Industry leaders say the situation is being exacerbated by rising global steel prices linked to tensions in the Middle East over the recent months.
According to evidence gathered by the CLC’s steel tariffs working group, structural steel prices have already risen sharply, while volatility is making it increasingly difficult for contractors to price work accurately.
Live construction projects are reportedly seeing cost increases of between 14% and 18%.
Steelwork contractors also fear supply shortages because several steel grades and section sizes required by the construction sector are either unavailable from UK mills or produced in insufficient volumes.
The CLC said there was a real risk that the safeguards, intended to support steelmaking, could instead accelerate the offshoring of fabrication work and hollow out a key part of the UK’s manufacturing base.
As a result, it is calling for fabricated and semi-finished steelwork to be brought within the tariff regime from day one.

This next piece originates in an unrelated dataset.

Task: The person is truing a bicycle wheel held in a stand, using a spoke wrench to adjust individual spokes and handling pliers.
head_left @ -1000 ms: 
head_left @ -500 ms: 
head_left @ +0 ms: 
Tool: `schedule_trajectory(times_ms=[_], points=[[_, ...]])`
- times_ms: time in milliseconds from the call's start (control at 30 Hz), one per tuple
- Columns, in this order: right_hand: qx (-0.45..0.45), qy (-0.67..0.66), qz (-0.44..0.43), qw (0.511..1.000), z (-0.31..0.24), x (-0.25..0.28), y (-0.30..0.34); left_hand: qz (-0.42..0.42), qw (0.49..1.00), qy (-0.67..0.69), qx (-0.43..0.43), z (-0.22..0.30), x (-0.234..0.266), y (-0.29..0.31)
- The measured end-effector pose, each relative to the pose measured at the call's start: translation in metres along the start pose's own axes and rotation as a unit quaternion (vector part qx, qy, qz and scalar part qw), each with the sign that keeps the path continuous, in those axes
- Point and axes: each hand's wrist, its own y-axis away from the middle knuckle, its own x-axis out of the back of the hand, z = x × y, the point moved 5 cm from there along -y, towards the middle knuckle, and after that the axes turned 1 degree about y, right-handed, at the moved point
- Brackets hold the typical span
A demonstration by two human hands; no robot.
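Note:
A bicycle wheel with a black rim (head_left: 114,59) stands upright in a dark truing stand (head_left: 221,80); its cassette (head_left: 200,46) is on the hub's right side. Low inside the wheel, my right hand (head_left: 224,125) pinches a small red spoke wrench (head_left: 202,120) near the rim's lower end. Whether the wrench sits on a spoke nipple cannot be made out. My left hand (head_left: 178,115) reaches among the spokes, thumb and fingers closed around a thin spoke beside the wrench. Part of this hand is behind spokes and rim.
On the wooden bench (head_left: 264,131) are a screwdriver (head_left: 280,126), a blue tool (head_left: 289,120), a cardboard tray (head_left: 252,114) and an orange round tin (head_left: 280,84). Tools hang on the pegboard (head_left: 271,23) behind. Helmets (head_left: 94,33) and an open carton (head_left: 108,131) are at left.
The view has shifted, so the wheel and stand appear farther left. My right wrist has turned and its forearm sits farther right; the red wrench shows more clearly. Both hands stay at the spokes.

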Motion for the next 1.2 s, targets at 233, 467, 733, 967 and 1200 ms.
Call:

The group is also urging ministers to review product categories where UK manufacturing capacity does not exist and to bring forward a planned review of the measures from 12 months to six months.
A source told the Enquirer: “There was a key meeting between Government and industry representative late last week but Ministers failed to offer any reassurances about a policy rethink.
“This is going all the way to the wire and we need the prime minister to intervene and call for more time for a rethink or else the industry will be hit by another disastrous policy decision that will cost jobs”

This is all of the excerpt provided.